With the styles of Schubert and the Beatles on Maria (She’s So) Ave, it brings together those essences to life as the choir honors the fab four’s legacy and the sounds bringing up to the ascending heavens by showing gratitude and warmth farewells to say goodbye to your loved ones. On Prelude #6 (It Tolls For Thee), there are some aspects between Queen’s second album and a little of Purson’s The Circle and the Blue Door-era on the track called Rocking Horse. It's almost as if the lullaby has become this mournful howling at the moors with no turning back.
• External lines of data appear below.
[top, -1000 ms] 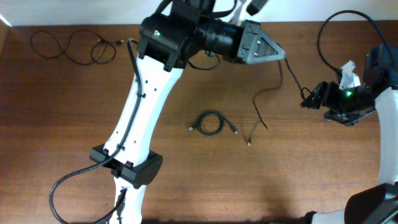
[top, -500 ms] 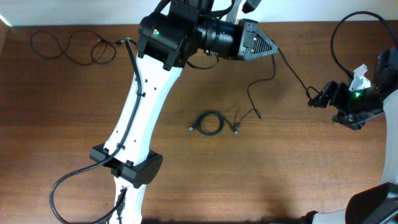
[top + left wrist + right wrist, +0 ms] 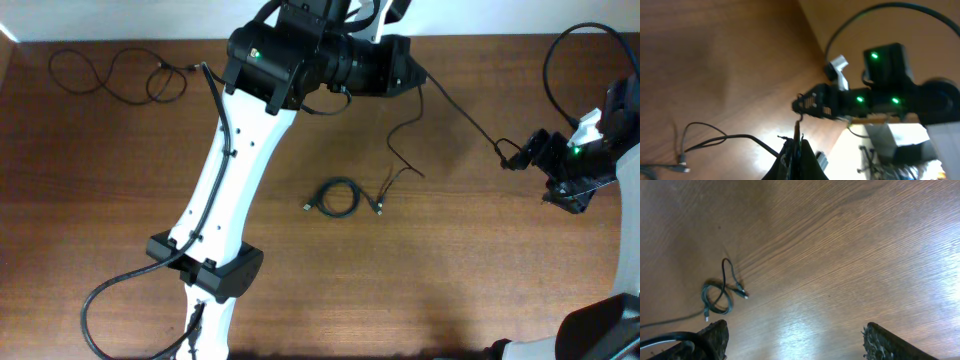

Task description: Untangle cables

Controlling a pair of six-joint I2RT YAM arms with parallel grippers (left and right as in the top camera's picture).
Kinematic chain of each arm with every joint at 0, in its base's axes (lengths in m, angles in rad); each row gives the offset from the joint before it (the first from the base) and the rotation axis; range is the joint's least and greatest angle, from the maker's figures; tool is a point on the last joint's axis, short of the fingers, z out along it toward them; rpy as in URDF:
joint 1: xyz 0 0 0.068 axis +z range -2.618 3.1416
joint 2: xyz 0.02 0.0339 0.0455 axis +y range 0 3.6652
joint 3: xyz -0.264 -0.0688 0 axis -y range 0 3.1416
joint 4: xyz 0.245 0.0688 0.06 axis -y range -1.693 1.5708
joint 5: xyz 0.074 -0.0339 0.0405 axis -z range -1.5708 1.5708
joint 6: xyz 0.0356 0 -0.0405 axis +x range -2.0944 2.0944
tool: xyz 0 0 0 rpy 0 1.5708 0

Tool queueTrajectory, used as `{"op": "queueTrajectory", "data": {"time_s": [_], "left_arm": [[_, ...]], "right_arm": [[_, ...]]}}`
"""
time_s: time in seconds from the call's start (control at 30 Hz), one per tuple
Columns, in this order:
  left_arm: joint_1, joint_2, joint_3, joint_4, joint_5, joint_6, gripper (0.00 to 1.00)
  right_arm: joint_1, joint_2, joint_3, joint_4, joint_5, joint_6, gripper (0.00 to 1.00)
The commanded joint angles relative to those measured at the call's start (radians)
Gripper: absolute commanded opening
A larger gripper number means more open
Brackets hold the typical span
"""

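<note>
Item 1, nearest: coil (image 3: 338, 197). A thin black cable wound in a small loop lay flat on the table (image 3: 500, 290) near its middle. One plug end stuck out at its left and another at its right. It lay well apart from both grippers, nearer than either and between them left to right.

Item 2: strand (image 3: 460, 112). A single thin black cable was lifted off the table. Its loose tail bent down toward the near side and ended just beside the coil's right edge; whether it touched the coil could not be told. Its other length ran taut to the right as far as the right gripper.

Item 3: right gripper (image 3: 510, 155). It stood at the right of the table, pointing left. Its fingers (image 3: 880, 340) stood wide apart in the right wrist view, with only bare wood between them. The strand's end met its tip in the left wrist view; no clamp on it could be seen.

Item 4: left gripper (image 3: 418, 78). It was at the far centre, pointing right. Its jaws were pressed together on the strand, pinching it at the bend between tail and taut length.

Item 5, farthest: far cable (image 3: 110, 72). It lay in loose wavy loops at the far left corner, well apart from both grippers.
</note>
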Motion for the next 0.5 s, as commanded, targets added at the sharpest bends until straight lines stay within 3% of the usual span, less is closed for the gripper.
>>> {"op": "queueTrajectory", "data": {"time_s": [0.0,0.1,0.3,0.4,0.47], "left_arm": [[-0.012,-0.032,0.018,0.014,-0.174,0.021,0.00],[-0.042,-0.032,0.018,0.013,-0.247,0.021,0.00],[-0.051,-0.032,0.018,-0.031,-0.370,0.021,0.00],[-0.051,-0.032,0.018,-0.041,-0.413,0.021,0.00],[-0.051,-0.032,0.018,-0.055,-0.456,0.021,0.00]], "right_arm": [[-0.019,0.008,-0.001,-0.006,-0.011,-0.008,0.87],[-0.013,0.007,-0.001,-0.013,-0.016,-0.026,0.87],[0.000,0.007,-0.001,-0.024,0.288,0.118,0.89],[0.000,0.007,0.000,-0.022,0.240,0.124,0.91],[0.000,0.004,0.000,-0.013,0.099,0.081,0.94]]}}
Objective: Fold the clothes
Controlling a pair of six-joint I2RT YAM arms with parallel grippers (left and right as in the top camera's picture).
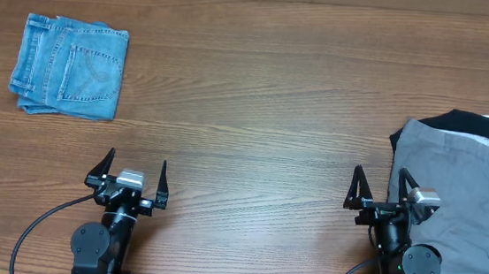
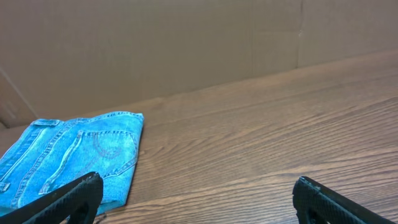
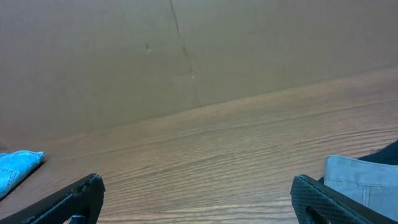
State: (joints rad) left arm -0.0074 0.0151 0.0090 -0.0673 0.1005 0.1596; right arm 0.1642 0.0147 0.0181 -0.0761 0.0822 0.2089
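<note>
Folded blue jeans lie far left; grey trousers overlap a black garment far right.

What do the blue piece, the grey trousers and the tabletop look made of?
Blue jeans: faded matte denim, by the stitched pocket and seams. Grey trousers: likely smooth woven cotton, matte, softly creased; weave too fine to tell. Table: wood or wood-look laminate, showing grain lines.
</note>
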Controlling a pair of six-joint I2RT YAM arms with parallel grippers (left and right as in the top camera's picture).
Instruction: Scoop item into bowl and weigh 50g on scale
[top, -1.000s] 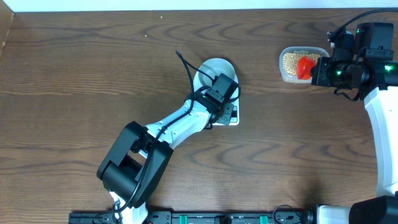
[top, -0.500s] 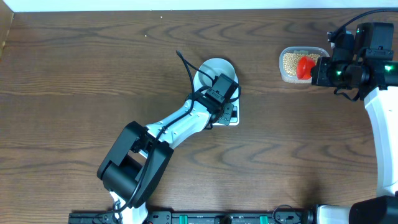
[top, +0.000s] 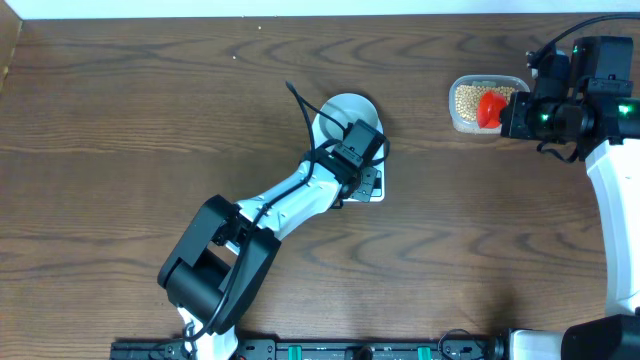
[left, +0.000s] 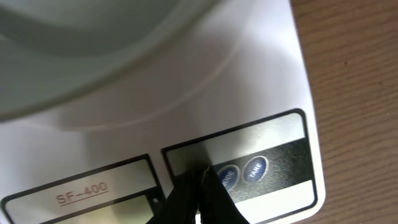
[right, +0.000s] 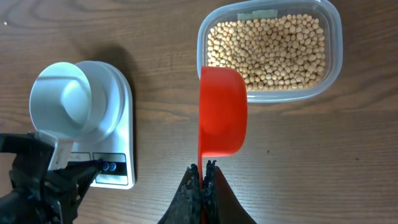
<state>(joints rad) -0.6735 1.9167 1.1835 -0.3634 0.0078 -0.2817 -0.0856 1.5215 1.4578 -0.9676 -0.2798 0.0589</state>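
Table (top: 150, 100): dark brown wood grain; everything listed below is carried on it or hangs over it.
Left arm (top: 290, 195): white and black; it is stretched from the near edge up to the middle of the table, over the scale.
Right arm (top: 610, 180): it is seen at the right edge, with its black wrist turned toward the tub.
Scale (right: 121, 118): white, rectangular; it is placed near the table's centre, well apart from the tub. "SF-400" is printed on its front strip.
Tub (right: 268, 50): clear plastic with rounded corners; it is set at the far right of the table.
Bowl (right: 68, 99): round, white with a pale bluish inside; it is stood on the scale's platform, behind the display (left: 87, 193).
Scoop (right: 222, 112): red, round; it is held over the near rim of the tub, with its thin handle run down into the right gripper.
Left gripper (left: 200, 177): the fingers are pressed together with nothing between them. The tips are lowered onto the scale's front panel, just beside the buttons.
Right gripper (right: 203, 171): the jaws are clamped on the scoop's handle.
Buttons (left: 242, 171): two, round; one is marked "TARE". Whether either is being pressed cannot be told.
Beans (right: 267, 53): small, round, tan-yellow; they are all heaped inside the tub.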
The opener, Aire on a G String (A Whiter Shade) are Tone’s tip of the hat to both Bach and Procol Harum. He and Doane’s drums take you outside of the church and into a warm-like resurrection for some new chapters that will await you. Perhaps one of my favorite tracks on Amp L’etude is The Sunken Cathedral (Turns the Tide Gently, Gently Away).
I can imagine both Brian May and the late great Jimi Hendrix are in awe of Tone’s creativity of his playing by opening more of the floodgates as he is now the new captain of the ship to search for more hidden treasures that have been sunken over millions and millions of years ago. And now he’s bringing it to life. There are some incredible moments on here between the bells tolling for the arrival of this Cathedral to see for the first time and being in awe of the legendary castle and the tribal percussion's that make it come up to the surface.
This is now my second time listening to Amp L’etude. I have to say this, I was really impressed of Tone’s brilliance of what he has done to combine classical music and progressive and virtuoso music into one. As I’ve mentioned before earlier, if he were now, I think he would really appreciate and be thrilled to hear his debut album come to life for 2018.